Travel speeds in Europe’s major cities have increased significantly, but not to the same degree as American cities since the emergence of COVID-19. It is likely attributable to lower levels of personal vehicle use as the proportion of overall vehicles, meaning a larger amount of congestion attributable to freight and delivery trips.

Madrid, Spain
Madrid’s major roadways stand out amongst its European compatriots for travel speed improvements. During all hours the largest motorways in Madrid are uncongested reaching travel speeds up to 7 MPH faster in the morning and 8 MPH faster in the afternoon.

London, UK
London is showing the second largest changes in average travel speeds during peaks after Madrid, realizing AM shifts of 6 MPH and PM changes of 5 MPH. However, these speeds are still far below free flow conditions, which are still another 7 MPH and 6 MPH faster respectively.

Paris, France
Paris has seen similar travel speed increases during peak hours as London with morning commutes about 6 MPH faster than usual and afternoon commutes 5 MPH faster than usual. Unlike London, Paris has since midday improvements too, of about 2 MPH on average.

Milan, Berlin, and Rome
Amongst the remaining four cities INRIX Research analyzed, the travel speed increases attributable to COVID-19 are far less dramatic. In Milan, travel speeds are 3 MPH faster on average during the peak periods compared to normal, while in Berlin they are 4 MPH faster. Rome has seen improvements of 3 to 4 MPH during peak periods. Overall there has been an increase in average speeds, with the most significant increases occurring during the AM and PM rush hours.

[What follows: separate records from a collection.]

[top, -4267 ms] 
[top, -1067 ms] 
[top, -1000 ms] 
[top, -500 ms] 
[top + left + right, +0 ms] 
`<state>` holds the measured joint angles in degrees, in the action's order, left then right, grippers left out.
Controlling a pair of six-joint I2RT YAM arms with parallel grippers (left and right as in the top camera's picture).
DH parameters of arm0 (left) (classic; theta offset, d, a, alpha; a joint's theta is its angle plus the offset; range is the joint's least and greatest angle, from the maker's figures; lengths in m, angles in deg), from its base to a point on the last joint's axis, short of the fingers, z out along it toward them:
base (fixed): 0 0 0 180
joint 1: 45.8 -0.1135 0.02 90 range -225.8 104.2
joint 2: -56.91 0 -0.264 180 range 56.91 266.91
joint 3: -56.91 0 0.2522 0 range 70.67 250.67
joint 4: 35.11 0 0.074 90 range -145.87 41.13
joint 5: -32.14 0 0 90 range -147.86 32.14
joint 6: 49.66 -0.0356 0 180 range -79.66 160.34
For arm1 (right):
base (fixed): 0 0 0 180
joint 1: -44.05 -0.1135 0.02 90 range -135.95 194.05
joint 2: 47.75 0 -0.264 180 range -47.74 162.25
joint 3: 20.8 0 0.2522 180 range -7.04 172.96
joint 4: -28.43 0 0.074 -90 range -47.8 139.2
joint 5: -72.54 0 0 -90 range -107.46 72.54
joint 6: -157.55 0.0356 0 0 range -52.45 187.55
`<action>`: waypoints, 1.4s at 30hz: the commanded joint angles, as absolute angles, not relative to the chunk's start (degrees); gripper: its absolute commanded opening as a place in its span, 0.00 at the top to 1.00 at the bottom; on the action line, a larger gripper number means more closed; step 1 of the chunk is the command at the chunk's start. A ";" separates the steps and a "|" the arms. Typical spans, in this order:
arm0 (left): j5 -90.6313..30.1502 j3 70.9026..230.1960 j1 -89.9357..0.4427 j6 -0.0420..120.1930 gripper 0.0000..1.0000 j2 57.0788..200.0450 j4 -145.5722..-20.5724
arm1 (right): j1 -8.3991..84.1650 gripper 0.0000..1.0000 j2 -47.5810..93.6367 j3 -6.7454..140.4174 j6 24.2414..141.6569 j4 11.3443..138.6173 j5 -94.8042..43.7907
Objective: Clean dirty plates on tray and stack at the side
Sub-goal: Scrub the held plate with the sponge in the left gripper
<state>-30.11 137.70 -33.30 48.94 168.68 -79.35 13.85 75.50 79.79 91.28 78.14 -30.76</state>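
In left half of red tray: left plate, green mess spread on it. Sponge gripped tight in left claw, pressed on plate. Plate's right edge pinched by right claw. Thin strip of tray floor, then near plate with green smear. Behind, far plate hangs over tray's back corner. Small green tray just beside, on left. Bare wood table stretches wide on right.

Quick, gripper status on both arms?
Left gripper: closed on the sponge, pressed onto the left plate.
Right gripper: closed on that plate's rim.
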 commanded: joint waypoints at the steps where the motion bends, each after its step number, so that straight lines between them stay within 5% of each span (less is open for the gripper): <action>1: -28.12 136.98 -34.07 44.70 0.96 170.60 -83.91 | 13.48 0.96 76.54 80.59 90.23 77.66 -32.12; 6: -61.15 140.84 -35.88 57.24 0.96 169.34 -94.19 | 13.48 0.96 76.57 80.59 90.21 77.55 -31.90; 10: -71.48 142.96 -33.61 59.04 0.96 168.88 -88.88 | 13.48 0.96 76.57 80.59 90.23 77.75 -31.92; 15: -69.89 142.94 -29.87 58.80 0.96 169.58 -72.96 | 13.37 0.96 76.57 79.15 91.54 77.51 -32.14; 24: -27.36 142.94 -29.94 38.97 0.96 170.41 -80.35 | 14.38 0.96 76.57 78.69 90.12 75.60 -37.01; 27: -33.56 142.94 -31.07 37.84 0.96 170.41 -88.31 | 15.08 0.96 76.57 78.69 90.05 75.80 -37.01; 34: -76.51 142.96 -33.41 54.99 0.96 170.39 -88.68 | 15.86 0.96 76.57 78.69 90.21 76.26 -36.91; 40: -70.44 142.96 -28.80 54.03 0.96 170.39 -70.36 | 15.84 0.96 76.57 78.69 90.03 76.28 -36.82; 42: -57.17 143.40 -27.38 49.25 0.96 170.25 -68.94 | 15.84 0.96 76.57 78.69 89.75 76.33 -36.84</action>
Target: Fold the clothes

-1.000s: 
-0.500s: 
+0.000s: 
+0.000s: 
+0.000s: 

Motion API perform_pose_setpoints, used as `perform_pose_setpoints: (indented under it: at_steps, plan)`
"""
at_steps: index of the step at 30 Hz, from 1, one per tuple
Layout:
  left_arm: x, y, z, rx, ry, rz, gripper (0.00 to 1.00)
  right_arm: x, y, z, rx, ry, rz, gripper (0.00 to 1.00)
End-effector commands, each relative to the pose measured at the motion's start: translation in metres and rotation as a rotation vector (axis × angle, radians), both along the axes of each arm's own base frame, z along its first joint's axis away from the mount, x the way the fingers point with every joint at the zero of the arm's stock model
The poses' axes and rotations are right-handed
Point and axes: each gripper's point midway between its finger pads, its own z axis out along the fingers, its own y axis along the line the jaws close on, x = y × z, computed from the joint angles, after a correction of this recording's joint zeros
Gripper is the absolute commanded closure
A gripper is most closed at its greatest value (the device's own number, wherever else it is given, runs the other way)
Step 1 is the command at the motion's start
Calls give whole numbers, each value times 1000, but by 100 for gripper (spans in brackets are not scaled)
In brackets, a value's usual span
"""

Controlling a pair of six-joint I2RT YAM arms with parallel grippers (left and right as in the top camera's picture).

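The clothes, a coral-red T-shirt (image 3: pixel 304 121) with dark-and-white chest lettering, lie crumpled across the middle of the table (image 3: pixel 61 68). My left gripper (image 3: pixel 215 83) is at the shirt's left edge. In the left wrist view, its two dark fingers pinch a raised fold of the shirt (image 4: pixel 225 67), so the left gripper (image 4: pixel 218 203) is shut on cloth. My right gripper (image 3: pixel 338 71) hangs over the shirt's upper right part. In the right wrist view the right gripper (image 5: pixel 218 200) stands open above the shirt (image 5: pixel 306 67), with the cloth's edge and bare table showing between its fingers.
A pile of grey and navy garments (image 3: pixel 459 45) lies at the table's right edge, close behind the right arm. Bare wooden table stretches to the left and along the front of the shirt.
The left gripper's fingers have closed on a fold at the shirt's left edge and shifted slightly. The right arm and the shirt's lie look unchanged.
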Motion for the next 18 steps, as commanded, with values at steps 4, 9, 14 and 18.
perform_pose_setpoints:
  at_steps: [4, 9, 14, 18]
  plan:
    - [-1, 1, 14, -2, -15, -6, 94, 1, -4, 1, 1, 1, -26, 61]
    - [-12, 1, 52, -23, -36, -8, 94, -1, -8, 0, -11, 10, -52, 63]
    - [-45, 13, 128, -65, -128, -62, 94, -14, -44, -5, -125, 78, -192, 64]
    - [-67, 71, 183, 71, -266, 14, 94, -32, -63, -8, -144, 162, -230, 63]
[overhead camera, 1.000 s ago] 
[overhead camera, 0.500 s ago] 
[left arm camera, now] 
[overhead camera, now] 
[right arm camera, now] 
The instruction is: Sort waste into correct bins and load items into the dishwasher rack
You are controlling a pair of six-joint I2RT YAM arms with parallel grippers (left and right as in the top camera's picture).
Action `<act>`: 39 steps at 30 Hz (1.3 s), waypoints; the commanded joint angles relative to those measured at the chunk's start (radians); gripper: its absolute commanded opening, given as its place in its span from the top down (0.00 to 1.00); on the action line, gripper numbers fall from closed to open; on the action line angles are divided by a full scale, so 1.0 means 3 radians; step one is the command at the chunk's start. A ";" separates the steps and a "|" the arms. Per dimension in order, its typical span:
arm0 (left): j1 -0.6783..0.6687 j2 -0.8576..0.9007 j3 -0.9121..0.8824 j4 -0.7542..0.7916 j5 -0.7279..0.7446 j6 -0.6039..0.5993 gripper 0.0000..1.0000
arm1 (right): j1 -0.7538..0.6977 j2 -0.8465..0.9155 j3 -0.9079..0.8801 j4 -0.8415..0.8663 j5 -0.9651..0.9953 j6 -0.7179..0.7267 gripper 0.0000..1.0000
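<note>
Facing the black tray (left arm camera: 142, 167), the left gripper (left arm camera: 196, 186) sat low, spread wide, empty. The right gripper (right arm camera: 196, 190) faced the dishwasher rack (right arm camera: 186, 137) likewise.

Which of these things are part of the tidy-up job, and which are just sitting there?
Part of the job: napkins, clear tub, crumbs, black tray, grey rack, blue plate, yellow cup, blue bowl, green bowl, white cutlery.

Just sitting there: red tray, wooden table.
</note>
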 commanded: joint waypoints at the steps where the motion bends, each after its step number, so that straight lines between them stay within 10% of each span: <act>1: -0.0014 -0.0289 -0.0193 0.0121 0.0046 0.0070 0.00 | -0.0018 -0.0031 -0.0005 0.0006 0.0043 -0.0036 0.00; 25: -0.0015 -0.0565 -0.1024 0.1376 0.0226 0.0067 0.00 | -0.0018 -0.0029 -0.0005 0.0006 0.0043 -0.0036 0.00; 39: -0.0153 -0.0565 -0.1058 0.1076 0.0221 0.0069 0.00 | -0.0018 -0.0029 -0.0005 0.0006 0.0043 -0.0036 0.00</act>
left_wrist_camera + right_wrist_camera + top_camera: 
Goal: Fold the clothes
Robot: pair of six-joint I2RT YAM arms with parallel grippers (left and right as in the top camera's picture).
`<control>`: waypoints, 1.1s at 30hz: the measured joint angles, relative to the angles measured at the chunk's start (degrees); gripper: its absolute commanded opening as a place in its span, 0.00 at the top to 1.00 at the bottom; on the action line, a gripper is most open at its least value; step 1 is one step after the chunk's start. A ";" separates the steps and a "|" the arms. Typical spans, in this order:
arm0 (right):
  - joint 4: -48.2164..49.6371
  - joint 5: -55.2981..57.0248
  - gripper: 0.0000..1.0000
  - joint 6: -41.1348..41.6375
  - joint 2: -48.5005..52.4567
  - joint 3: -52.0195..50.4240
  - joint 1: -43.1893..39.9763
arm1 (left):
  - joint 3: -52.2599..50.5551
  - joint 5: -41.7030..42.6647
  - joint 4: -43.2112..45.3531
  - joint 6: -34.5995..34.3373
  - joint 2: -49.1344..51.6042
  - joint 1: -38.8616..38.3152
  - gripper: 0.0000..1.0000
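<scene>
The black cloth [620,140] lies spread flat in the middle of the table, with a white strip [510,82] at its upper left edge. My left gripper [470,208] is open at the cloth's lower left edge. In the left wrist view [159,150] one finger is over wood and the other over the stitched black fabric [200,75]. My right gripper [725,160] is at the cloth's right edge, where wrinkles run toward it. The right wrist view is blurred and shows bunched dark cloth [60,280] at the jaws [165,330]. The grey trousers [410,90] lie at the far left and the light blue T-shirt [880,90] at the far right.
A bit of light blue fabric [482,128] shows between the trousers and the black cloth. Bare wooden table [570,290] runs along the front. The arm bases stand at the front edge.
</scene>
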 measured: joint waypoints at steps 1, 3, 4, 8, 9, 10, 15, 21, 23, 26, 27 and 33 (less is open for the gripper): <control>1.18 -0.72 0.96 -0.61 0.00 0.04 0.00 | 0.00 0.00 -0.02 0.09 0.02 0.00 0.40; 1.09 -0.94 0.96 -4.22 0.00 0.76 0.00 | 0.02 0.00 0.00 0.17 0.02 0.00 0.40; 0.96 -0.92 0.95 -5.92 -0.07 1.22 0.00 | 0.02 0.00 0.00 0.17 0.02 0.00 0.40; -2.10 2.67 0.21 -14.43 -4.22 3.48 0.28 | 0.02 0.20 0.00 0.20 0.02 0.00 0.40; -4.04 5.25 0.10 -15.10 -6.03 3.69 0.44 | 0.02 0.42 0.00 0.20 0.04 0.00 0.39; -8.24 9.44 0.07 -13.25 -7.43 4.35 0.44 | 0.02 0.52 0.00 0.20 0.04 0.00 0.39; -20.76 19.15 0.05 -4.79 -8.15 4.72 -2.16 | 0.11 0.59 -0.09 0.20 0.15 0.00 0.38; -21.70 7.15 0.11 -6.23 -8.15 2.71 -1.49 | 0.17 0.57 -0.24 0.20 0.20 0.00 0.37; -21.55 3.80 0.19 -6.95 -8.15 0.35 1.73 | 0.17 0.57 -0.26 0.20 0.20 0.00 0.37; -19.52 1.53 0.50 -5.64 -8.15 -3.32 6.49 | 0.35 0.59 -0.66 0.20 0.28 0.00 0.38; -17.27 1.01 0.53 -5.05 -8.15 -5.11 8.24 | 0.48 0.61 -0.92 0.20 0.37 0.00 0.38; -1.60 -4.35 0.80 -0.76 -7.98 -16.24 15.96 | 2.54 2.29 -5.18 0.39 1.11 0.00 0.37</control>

The much more moderate changes in average travel speeds experienced in European versus American cities is largely attributable to a dramatically lower proportion of car trips being attributable to commuters. Furthermore, they also have much more describe yourself essay limited highway (motorway) networks than their American peers. The much higher levels of fixed demand, coupled with lower network capacities has resulted in persistent congestion even during the COVID-19 crisis.